Sonora Webster Carver (February 2, 1904 – September 20, 2003), was an American entertainer, most notable as one of the first female horse divers.

==Life==
Webster answered an ad placed by William "Doc" Carver in 1923 for a diving girl and soon earned a place in circus history. Her job was to mount a running horse as it reached the top of a 40 ft—in some cases 60 ft—tower and sail down on its back as it plunged into an 11 ft pool of water directly below. She was a sensation and soon became the lead diving girl for Doc's act as they traveled the country and the first diving girl quit.

In October 1928, Sonora married Doc's son, Albert (Al) Floyd Carver. Al had taken over the show in 1927, after the death of Dr. Carver. Sonora's sister Arnette Webster French followed in her footsteps, becoming a horse diver and joining the show in 1928.

In 1931, Sonora was blinded by retinal detachment, due to hitting the water off balance with her eyes open, while diving her horse, Red Lips, on Atlantic City's Steel Pier, the act's permanent home since 1929. After her accident she continued to dive horses until 1942. Arnette left the show in 1935.

Arnette explained Sonora's decision to continue riding after her accident in this way: "Riding the horse was the most fun you could have and we just loved it so. We didn't want to give it up. Once you were on the horse, there really wasn't much to do but hold on. The horse was in charge."

Arnette, who was 15 when she took her first horse dive, remarked in an interview that "Wherever we went, the S.P.C.A. [Society for the Prevention of Cruelty to Animals] was always snooping around, trying to find if we were doing anything that was cruel to animals. They never found anything because those horses lived the life of riley. In all the years of the act, there was never a horse that was injured."

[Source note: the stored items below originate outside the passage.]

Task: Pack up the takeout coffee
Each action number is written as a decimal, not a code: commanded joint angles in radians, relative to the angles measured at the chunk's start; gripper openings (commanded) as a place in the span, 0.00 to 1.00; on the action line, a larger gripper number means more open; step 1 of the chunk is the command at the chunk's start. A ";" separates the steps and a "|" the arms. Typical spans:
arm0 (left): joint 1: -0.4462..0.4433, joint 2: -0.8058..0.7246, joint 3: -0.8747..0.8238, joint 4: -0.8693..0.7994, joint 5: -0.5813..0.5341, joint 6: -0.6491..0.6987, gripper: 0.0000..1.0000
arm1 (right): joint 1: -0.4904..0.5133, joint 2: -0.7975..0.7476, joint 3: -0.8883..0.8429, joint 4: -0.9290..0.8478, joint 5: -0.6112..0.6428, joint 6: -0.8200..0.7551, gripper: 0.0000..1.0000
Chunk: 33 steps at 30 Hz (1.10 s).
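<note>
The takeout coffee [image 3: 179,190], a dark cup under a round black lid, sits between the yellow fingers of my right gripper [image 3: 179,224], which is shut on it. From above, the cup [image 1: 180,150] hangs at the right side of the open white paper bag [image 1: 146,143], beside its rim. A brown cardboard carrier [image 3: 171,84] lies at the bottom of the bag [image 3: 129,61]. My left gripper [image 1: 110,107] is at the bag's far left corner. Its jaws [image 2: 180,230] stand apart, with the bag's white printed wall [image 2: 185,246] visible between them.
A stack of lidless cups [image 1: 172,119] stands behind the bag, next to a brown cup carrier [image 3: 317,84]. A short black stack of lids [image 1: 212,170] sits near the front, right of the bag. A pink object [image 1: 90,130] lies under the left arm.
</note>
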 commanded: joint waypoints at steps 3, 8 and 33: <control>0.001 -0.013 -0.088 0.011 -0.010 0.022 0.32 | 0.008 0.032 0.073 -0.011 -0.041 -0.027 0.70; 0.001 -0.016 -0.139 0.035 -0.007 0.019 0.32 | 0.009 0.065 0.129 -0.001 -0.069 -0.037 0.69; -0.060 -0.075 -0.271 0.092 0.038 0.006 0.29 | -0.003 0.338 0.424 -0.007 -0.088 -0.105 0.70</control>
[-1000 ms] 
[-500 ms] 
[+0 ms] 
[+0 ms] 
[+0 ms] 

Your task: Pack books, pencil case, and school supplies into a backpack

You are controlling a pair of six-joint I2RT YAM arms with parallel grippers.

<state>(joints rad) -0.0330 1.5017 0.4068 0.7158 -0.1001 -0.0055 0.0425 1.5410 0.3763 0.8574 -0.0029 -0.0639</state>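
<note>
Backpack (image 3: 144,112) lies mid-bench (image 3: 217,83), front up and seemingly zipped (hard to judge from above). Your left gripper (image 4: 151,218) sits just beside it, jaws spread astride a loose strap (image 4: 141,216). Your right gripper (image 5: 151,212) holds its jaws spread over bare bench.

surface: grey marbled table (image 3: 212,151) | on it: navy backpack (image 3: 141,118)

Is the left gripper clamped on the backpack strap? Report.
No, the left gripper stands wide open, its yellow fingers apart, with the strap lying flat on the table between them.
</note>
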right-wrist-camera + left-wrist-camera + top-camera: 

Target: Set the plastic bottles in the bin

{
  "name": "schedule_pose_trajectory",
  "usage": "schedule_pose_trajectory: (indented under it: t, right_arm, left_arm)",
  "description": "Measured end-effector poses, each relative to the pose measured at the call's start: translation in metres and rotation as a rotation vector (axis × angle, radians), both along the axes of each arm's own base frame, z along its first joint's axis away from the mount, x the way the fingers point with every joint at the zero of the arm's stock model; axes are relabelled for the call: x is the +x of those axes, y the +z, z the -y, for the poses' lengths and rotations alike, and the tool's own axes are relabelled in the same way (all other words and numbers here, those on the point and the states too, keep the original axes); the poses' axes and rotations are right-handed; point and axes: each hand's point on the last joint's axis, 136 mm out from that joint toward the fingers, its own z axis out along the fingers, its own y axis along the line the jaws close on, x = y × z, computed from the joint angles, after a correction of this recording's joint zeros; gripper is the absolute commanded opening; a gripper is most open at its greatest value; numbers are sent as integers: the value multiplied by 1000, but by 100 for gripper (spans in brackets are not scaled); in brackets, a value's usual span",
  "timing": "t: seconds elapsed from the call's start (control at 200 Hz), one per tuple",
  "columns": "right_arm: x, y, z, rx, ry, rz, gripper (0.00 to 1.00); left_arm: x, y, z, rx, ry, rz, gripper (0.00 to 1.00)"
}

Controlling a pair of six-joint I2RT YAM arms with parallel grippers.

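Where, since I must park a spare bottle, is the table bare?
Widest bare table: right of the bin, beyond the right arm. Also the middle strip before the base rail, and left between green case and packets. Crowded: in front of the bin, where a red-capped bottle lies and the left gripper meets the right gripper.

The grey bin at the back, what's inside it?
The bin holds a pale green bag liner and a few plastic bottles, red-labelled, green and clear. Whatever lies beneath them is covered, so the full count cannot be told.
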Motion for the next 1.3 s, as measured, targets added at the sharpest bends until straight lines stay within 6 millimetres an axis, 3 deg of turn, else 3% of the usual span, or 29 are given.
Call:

Sonora's own account can be read in her 1961 book A Girl and Five Brave Horses. She died at the age of 99 on September 20, 2003. She lived in Pleasantville, New Jersey, at the time of her death.

== In popular culture ==

=== Film ===
Sonora Webster Carver's story is dramatized in a 1991 American drama film directed by Steve Miner called Wild Hearts Can't Be Broken, loosely based on events in her life as told in her memoir, A Girl and Five Brave Horses. Gabrielle Anwar stars as Carver alongside Michael Schoeffling and Cliff Robertson. Sonora herself was disappointed in the way that the movie depicted her life and career. She remarked to Arnette after screening it that "the only thing true in it was that I rode diving horses, I went blind, and I continued to ride for another 11 years."

=== Book ===
Jenni L. Walsh's Sonora (2025) is a fictionalized account of Sonora Webster Carver's life, from the moment she answers a want ad in the newspaper for a diving girl to her first dive blind.